21世紀の格差と貧困を目の当たりにしたら、ジョンはどんな感慨を抱くだろうか。。。(点数 50点)


(C) 2010 Two Lefts Don’t Make A Right Productions, Dakota Group, Ltd. and WNET.ORG (C) Ben Ross

その死から30年が経ったが、彼の思い出を語る人々の表情はいまだ誇
らしげで喜びに満ちている。己の最大の武器である歌で、反戦と平和
のメッセージを発信し、米国政府を敵に回して一歩も退かなかった反
逆児。世界を変える夢を実現した後は一転して家族というミニマルな
社会構成単位に目を向け、“イクメン”を実践した先駆者。映画は時
代のエッジを走り続けたアーティストの最期の10年間を膨大なアーカ
イブ映像と関係者のインタビューで再現する。

【ネタバレ注意】

イギリスを離れNYに居を構えたジョン・レノン。前衛芸術家の妻・ヨ
ーコのせいでイカレたと陰口を叩かれながらも、米国では政治色の濃
い新曲を次々に発表し、時のニクソン政権から目の仇にされていく。

しかし“反体制のシンボル”のジョンよりも、ニクソン再選の失意か
ら浮気、ヨーコに三行半を突き付けられてLAに遁走するあたりに彼の
素顔が垣間見えて楽しめる。
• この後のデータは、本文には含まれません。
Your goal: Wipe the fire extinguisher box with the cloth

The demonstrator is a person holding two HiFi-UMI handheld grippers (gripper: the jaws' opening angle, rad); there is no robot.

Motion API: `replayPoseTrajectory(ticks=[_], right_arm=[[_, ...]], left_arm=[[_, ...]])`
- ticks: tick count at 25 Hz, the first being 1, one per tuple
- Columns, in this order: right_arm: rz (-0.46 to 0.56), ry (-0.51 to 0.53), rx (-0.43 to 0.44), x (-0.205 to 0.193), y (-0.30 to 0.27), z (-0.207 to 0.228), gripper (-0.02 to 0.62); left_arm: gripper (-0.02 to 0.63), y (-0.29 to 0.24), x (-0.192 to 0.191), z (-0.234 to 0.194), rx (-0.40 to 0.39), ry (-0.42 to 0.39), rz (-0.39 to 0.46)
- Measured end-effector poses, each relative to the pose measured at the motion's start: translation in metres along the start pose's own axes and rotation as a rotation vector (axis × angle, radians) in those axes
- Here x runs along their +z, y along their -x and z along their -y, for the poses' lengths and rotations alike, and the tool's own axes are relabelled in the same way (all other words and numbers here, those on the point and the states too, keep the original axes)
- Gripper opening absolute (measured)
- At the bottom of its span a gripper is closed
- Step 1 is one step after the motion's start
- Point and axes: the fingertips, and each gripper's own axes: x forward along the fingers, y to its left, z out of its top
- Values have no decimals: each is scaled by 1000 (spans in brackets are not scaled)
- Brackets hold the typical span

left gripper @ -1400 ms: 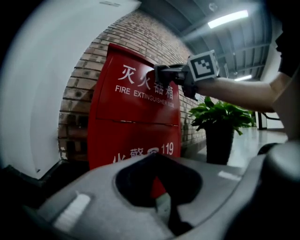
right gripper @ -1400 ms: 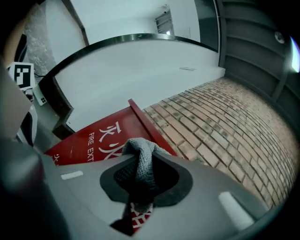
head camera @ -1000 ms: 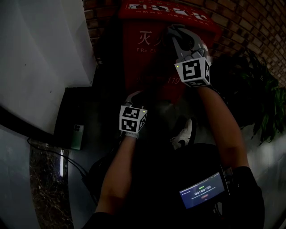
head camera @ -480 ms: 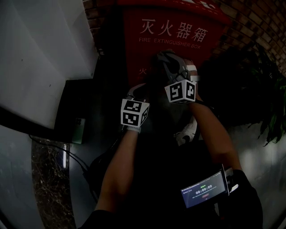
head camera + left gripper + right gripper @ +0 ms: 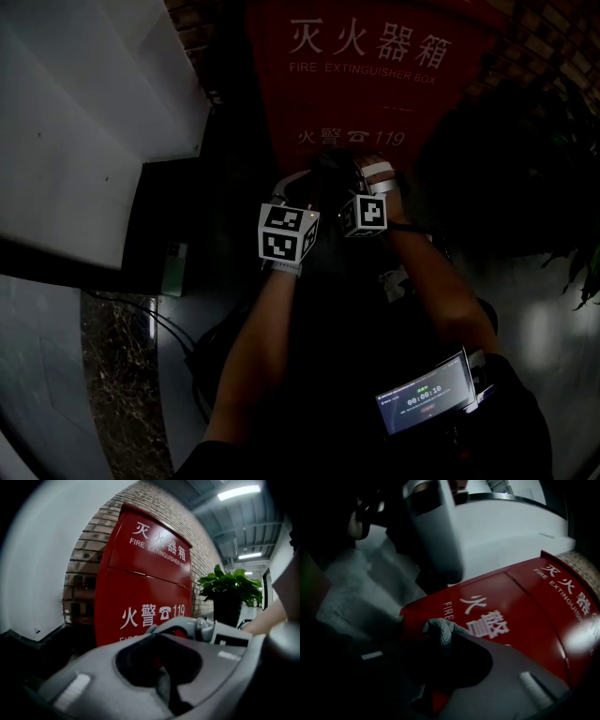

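Just ahead of the right gripper (image 5: 440,641) jaws, which pinch the grey cloth (image 5: 439,629), sits the lower front of the red fire extinguisher box (image 5: 520,616), left gripper (image 5: 153,634) jaws pressed together and empty, so wiping looks underway, remaining area unclear.

Glossy grey floor (image 5: 553,347), red fire extinguisher box (image 5: 366,94) standing on it against the brick wall (image 5: 553,37), potted plant (image 5: 553,131) just to its right, green phone (image 5: 172,270) and dark cables (image 5: 155,323) lying at left
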Motion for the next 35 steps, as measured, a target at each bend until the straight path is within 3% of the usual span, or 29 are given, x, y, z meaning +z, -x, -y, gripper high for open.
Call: replayPoseTrajectory(ticks=[7, 13, 18, 22, 26, 30, 33, 35], right_arm=[[-62, 71, 178, -27, -24, -84, 46], [-28, 34, 162, -12, -14, -72, 48], [79, -54, -28, 39, 19, 22, 48], [146, -85, -210, 75, 67, 146, 48], [179, -52, -358, 102, 108, 258, 48], [165, -10, -404, 120, 120, 324, 49], [144, 2, -410, 125, 113, 343, 49], [142, 23, -418, 128, 103, 344, 48]], left_arm=[[3, -8, -5, -1, 0, -28, -21], [3, -5, 2, -11, 24, -33, -10], [3, 16, 33, -27, 72, -49, 43], [3, 32, 53, -38, 127, -107, 78], [3, 41, 70, -31, 108, -96, 134], [3, 49, 76, -28, 101, -65, 164], [3, 58, 84, -27, 80, 12, 196], [3, 63, 84, -34, 108, 8, 200]])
お決まりの酒とドラッグにおぼれる日々。
敗北感に打ちひしがれる姿が新鮮で、彼もまた一人の人間であったと
共感すら覚えた。

二男の誕生以降は積極的に育児に参加し、父と子の絆を深めようとす
るジョン。そんなジョンの丸くなった生き方は、抵抗すべき抑圧を見
失った’80年代の旧西側世界を予見するようで、“War is over”と歌
った彼の心境が具体化されていた。だが、もし、21世紀の格差と貧困
を目の当たりにしたら、ジョンはどんな感慨を抱くだろうか。。。